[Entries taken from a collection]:
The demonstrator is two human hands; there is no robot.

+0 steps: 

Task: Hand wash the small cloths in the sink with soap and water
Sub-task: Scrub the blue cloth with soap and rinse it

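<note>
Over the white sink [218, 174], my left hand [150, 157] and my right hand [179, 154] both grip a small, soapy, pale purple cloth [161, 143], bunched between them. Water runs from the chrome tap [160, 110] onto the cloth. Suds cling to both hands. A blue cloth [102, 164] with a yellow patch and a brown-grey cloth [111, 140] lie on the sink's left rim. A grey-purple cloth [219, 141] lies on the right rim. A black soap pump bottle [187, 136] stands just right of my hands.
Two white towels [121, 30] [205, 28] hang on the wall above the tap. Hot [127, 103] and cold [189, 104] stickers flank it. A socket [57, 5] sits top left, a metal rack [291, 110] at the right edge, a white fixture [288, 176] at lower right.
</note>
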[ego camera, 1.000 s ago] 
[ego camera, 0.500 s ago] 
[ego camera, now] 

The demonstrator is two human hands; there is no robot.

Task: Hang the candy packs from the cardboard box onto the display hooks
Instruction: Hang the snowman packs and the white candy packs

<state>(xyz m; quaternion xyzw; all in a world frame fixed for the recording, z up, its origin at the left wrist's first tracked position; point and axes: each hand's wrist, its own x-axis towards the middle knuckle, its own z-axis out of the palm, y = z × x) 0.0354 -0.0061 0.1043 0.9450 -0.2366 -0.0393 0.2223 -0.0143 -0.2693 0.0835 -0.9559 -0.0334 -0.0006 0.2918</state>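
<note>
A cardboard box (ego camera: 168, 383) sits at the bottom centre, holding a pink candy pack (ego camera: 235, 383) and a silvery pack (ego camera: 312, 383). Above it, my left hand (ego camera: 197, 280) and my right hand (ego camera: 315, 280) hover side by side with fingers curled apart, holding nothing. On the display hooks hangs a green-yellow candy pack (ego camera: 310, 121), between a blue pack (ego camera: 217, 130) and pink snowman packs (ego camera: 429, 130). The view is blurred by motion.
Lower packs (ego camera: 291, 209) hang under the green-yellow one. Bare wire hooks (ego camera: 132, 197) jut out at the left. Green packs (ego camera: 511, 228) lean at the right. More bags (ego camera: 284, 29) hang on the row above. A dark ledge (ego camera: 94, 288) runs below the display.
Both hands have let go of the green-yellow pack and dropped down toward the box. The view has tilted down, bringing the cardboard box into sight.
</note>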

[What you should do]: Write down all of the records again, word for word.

[The completed task]:
The demonstrator is two human hands; there is no robot.

+0 steps: 

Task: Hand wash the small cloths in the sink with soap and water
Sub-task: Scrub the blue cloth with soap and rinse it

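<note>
Over the white sink [218, 174], my left hand [150, 157] and my right hand [179, 154] both grip a small, soapy, pale purple cloth [161, 143], bunched between them. Water runs from the chrome tap [160, 110] onto the cloth. Suds cling to both hands. A blue cloth [102, 164] with a yellow patch and a brown-grey cloth [111, 140] lie on the sink's left rim. A grey-purple cloth [219, 141] lies on the right rim. A black soap pump bottle [187, 136] stands just right of my hands.
Two white towels [121, 30] [205, 28] hang on the wall above the tap. Hot [127, 103] and cold [189, 104] stickers flank it. A socket [57, 5] sits top left, a metal rack [291, 110] at the right edge, a white fixture [288, 176] at lower right.
</note>
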[ego camera, 1.000 s ago] 
[ego camera, 0.500 s ago] 
[ego camera, now] 

The demonstrator is two human hands; there is no robot.

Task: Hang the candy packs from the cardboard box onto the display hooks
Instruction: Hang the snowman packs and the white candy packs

<state>(xyz m; quaternion xyzw; all in a world frame fixed for the recording, z up, its origin at the left wrist's first tracked position; point and axes: each hand's wrist, its own x-axis towards the middle knuckle, its own z-axis out of the palm, y = z × x) 0.0354 -0.0061 0.1043 0.9450 -0.2366 -0.0393 0.2223 -0.0143 -0.2693 0.0835 -0.9559 -0.0334 -0.0006 0.2918</state>
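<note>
A cardboard box (ego camera: 168, 383) sits at the bottom centre, holding a pink candy pack (ego camera: 235, 383) and a silvery pack (ego camera: 312, 383). Above it, my left hand (ego camera: 197, 280) and my right hand (ego camera: 315, 280) hover side by side with fingers curled apart, holding nothing. On the display hooks hangs a green-yellow candy pack (ego camera: 310, 121), between a blue pack (ego camera: 217, 130) and pink snowman packs (ego camera: 429, 130). The view is blurred by motion.
Lower packs (ego camera: 291, 209) hang under the green-yellow one. Bare wire hooks (ego camera: 132, 197) jut out at the left. Green packs (ego camera: 511, 228) lean at the right. More bags (ego camera: 284, 29) hang on the row above. A dark ledge (ego camera: 94, 288) runs below the display.
Both hands have let go of the green-yellow pack and dropped down toward the box. The view has tilted down, bringing the cardboard box into sight.
</note>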

That finishes the exercise, with nothing more to add.